In an extensive and equally entertaining rant, u/Mr_Squids, detailed how Dragon’s Maze “just straight up did not work.” Much of the blame for this was on Dragon’s Maze’s overzealous ambition that crammed all ten guilds into a set with only 156 cards. While this was already problematic, Dragon’s Maze also features one of Magic’s most baffling Limited environments. By drafting Dragon’s Maze first, then Gatecrash, then Return to Ravnica, players were forced to try and predict what was to come rather than using Dragon Maze’s litany of guilds to glue their deck together at the end of the Draft.
On top of having a Draft environment that’s better left forgotten, Dragon’s Maze was also seriously underpowered. “I think Dragon’s Maze might have the lowest percentage of playables I have ever seen from a single set,” u/Mr_Squids noted. With “tons of fiddly cards that did almost nothing … cards that were just overcosted to unplayability… [and] cards that seemingly only existed for the meme factor,” Dragon’s Maze had little to make it memorable. Many players noted that only one card in Dragon’s Maze was remotely playable Voice of Resurgence. While this card soared in price and dominated Standard, ultimately, it couldn’t save the entire set.
Battle for Zendikar
Despite my personal love for Eldrazi creatures and any set that includes them, Battle for Zendikar is not well-liked. By putting the focus on colorless creatures for a change, Battle for Zendikar “quite literally sucked all of the color out of an amazing plane.” Sadly, this colorless focus also caused a considerable color imbalance and a “really bad Draft environment” as a result. Battle for Zendikar also heavily disrupted Standard and caused an “Eldrazi Winter in Modern,” according to u/swishswishbish42.
While Battle for Zendikar caught some additional unnecessary flack from discontinued Core Sets, it ultimately failed to live up to its predecessor. As an utterly beloved plane, players had high expectations for their return to Zendikar. Unfortunately, Battle for Zendikar quickly dashed those hopes with disappointing returning mechanics and the missing fan favorites. As u/Altaria87 states, Battle for Zendikar was a “massive downgrade from the unique original Zendikar block.”
Bring It Back Better
During u/lisek’s opinion poll, the entire Kamigawa block isn’t often looked back upon favorably.

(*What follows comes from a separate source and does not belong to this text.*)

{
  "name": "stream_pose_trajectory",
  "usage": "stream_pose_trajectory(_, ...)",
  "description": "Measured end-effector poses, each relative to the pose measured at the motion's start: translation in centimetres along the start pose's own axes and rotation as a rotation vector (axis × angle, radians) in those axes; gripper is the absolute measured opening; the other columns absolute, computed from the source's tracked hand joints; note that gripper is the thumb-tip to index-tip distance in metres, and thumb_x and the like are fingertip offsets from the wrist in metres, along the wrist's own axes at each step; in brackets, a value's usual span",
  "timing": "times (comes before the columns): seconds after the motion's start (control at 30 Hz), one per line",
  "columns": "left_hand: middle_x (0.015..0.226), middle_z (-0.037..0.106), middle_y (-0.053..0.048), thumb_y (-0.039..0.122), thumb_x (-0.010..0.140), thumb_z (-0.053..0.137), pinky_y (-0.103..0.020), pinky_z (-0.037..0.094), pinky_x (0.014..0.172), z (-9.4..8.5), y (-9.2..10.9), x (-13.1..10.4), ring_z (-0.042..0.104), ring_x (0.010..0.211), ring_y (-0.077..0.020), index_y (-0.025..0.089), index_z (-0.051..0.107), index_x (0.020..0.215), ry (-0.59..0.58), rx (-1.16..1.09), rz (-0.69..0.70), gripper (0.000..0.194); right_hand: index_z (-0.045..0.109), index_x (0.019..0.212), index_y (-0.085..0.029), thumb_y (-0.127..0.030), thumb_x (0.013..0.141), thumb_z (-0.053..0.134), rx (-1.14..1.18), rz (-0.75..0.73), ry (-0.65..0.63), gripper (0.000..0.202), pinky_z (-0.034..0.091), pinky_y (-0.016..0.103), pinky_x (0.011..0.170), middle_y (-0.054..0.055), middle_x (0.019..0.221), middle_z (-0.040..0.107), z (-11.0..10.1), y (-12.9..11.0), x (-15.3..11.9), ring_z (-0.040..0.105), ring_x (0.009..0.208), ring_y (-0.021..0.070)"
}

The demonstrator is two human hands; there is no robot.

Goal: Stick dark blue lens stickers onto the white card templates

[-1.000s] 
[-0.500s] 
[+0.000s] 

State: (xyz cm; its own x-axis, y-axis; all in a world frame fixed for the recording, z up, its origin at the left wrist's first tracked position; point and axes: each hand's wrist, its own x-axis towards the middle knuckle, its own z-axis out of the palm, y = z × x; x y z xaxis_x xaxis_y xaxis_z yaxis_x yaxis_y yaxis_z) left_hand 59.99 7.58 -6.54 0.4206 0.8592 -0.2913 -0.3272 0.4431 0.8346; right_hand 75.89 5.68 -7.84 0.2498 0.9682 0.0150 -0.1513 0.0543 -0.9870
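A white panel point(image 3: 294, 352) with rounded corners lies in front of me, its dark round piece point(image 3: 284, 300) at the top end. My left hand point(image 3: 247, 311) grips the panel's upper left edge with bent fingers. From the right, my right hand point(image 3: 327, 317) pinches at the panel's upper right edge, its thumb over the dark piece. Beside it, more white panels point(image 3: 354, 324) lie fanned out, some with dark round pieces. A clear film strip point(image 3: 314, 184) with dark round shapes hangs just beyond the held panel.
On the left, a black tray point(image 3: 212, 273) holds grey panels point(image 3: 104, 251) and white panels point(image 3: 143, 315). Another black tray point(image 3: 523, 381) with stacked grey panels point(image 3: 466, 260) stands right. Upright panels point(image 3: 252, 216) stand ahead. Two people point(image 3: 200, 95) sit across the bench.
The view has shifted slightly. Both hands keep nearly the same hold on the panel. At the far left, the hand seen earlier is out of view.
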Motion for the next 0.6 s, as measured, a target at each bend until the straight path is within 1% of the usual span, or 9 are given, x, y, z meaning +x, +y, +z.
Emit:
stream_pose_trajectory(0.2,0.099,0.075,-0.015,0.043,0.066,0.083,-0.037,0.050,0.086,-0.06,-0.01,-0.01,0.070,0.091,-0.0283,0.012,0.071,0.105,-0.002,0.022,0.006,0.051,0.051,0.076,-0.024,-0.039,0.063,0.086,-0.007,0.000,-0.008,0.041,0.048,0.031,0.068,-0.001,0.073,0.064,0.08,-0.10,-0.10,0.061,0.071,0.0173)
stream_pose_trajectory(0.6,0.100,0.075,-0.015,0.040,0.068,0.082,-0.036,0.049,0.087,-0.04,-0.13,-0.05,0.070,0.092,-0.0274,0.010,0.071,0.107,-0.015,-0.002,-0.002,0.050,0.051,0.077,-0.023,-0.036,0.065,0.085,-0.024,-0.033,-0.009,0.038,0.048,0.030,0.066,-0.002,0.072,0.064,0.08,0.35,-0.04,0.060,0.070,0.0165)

With bad cards, bad mechanics, and flawed foundations, according to u/lilyvess, the Kamigawa block was a whole lot of awful. Despite all the hate against this much-mired plane, however, Wizards of the Coast recently brought players kicking and screaming back to Kamigawa. Despite appearing to be a recipe for disaster, Kamigawa: Neon Dynasty is lauded as one of the best sets in recent memory.
With revitalized mechanics that pay homage to the originals and exciting archetypes woven into the set’s design, even Mark Rosewater admits that Kamigawa: Neon Dynasty “was the homerun set of the year.” This unexpected success has laid the groundwork for many potential returns to once unpopular sets. As a blueprint for how to remaster a plane right, Kamigawa: Neon Dynasty has freed up Magic so it can travel anywhere in the multiverse once more. Despite all their flaws, returning to any of the above planes or sets could be on the cards for Magic’s future. For that, however, we’ll just have to wait and see, as there’s no telling what Wizards has in store beyond 2023.